5490 sayılı Nüfus Hizmetleri Kanununun 28. maddesi 4. fıkrasına göre, “tanınan çocuklar babalarının hanesine baba adı ve soyadı ile….” tescil edilir. Soyadının değiştirilmesi istenilen … da tanıma yoluyla baba hanesine tescil edilmiş ve baba soyadını almıştır. Çocuğun soyadı bu surette belirlendikten sonra onun soyadını velayet hakkına vesair nedenlere dayanarak değiştirmek 5490 sayılı Nüfus Hizmetleri Kanununun 28. maddesindeki düzenleme karşısında mümkün değildir. Ancak çocuk, ergin olduktan sonra Türk Medeni Kanununun 27. maddesindeki koşulların varlığı halinde soyadını her zaman değiştirmek hakkına sahiptir. Velayet hakkı, anne ve baba için normal şartlarda çocuğun ergin olmasına yani onsekiz yaşını tamamlamasına kadar devam eden geçici bir haktır. Velayet hakkının sırf anneye verilmiş olması onun soyadının değiştirilmesi için haklı bir neden sayılmadığı gibi hukuki mevzuat da buna cevaz vermemektedir. Bir an için mevzuatın böyle bir duruma izin verdiği kabul edilse dahi sonradan gelişen sebeplerden dolayı çocuğun yararı açısından velayetin babaya verilmesi hallerinde bu kez baba, velayet hakkına dayanarak tekrar çocuğun soyadını değiştirmek isteyecektir. Madem ki velayet kimde ise çocuk onun soyadını taşıyacaktır o halde baba bu haktan mahrum edilemez. Böyle bir uygulamanın nüfus kütüklerindeki kaydın güvenilirliği ve istikrarı zedeleyeceğinden asıl bu gibi uygulamalar çocuğun ruh hali üzerinde çok derin ve etkili travmalar yaratacaktır. Yargı mercileri; bu durumu gözeterek anne ile babanın ya da ailelerin, çocuk üzerinden inatlaşarak onun yararlarını hiçe sayıp hukuken oluşmuş statüleri gerçek dışı ve yapay sebeplerle değiştirmeye çalışmalarına izin vermemeleri, söz konusu istemlerine alet olmamaları gerekir.

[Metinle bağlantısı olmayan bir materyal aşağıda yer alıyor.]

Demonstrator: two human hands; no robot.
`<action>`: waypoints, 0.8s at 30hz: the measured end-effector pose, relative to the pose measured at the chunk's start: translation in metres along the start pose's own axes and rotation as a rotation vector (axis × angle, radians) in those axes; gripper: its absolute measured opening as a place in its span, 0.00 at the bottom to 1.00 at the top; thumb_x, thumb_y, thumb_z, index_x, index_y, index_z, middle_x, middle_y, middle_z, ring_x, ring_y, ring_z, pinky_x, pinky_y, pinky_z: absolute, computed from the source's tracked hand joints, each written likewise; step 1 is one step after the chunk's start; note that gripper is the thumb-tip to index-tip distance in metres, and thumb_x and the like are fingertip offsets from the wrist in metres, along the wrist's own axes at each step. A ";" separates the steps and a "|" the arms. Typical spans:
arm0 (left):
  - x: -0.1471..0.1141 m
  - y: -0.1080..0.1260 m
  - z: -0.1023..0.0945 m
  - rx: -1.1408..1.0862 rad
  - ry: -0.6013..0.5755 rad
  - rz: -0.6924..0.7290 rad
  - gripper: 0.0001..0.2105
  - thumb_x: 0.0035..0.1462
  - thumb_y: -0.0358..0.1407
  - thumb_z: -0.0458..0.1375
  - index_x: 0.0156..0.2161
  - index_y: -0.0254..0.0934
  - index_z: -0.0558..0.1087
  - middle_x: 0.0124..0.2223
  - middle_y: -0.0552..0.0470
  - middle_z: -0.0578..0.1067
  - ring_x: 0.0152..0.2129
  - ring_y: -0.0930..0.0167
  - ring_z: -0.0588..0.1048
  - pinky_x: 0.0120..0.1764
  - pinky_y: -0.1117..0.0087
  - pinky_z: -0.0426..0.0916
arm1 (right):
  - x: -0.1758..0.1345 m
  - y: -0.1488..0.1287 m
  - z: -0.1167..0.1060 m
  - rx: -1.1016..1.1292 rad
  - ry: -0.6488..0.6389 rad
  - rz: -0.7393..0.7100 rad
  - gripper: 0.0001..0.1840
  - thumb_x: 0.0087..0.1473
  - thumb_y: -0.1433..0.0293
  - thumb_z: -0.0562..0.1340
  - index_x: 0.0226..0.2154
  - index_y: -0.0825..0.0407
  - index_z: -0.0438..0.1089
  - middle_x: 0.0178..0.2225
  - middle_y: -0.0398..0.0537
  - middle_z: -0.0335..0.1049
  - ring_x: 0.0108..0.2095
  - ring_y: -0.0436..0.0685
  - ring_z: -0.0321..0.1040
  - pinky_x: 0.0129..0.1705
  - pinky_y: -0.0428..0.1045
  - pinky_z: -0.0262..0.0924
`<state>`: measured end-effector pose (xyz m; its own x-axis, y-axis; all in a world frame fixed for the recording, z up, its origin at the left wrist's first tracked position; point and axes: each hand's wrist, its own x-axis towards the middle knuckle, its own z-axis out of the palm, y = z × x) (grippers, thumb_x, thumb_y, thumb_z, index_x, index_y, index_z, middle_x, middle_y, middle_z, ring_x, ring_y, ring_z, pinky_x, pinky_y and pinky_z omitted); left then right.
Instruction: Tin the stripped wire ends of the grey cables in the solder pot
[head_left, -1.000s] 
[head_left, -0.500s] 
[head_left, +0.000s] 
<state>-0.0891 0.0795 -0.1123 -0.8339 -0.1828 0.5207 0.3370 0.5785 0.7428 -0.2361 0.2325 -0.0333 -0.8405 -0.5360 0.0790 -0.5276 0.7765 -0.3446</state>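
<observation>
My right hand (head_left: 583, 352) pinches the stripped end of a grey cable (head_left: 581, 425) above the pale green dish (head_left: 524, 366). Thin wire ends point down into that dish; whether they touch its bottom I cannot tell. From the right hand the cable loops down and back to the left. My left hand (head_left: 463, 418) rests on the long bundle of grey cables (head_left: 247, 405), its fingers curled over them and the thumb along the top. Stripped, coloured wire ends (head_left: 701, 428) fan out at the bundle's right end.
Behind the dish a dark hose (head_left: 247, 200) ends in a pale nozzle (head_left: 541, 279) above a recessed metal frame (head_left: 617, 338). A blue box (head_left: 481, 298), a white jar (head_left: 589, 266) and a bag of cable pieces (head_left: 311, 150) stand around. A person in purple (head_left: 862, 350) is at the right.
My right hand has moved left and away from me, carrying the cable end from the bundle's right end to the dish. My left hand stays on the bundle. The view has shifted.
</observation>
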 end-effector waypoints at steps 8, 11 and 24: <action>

Somut olaya gelince; soyadının değiştirilmesi istenen … evlilik dışı doğmuş, babası …. tarafından tanınması üzerine babanın soyadını almıştır. Böylece bu çocuk reşit oluncaya kadar veya baba Türk Medeni Kanununun 27.maddesindeki koşulları kanıtlayarak soyadını değiştirmedikçe soyadı değiştirme konusu yasal olarak kapanmıştır. Bu çocuğun velayetinin annede olması sadece velayet hakkı nedeniyle anneye böyle bir dava açma hakkı bahşetmez. Babasının çocukla kişisel ilişki tesis etme hakkı bulunması ve bu nedenle anne ve babanın ister istemez karşılaşması dikkate alındığında davacının dilekçesinde ileri sürdüğü iddiaların hukuki bir dayanağı bulunmadığı gibi soyadı değişikliğinin çocuğun tanıma yoluyla kazandığı meşru statüye ve onun menfaatlerine zarar vereceği gerçeği karşısında mahkemece davanın reddi yerine kabulüne karar verilmesi doğru görülmemiştir.
Bu itibarla yukarıda açıklanan esaslar gözönünde tutulmaksızın yazılı şekilde hüküm tesisi isabetsiz, temyiz itirazları bu nedenlerle yerinde olduğundan kabulü ile hükmün HUMK.nun 428.maddesi gereğince BOZULMASINA, 16.01.2014 gününde oybirliğiyle karar verildi.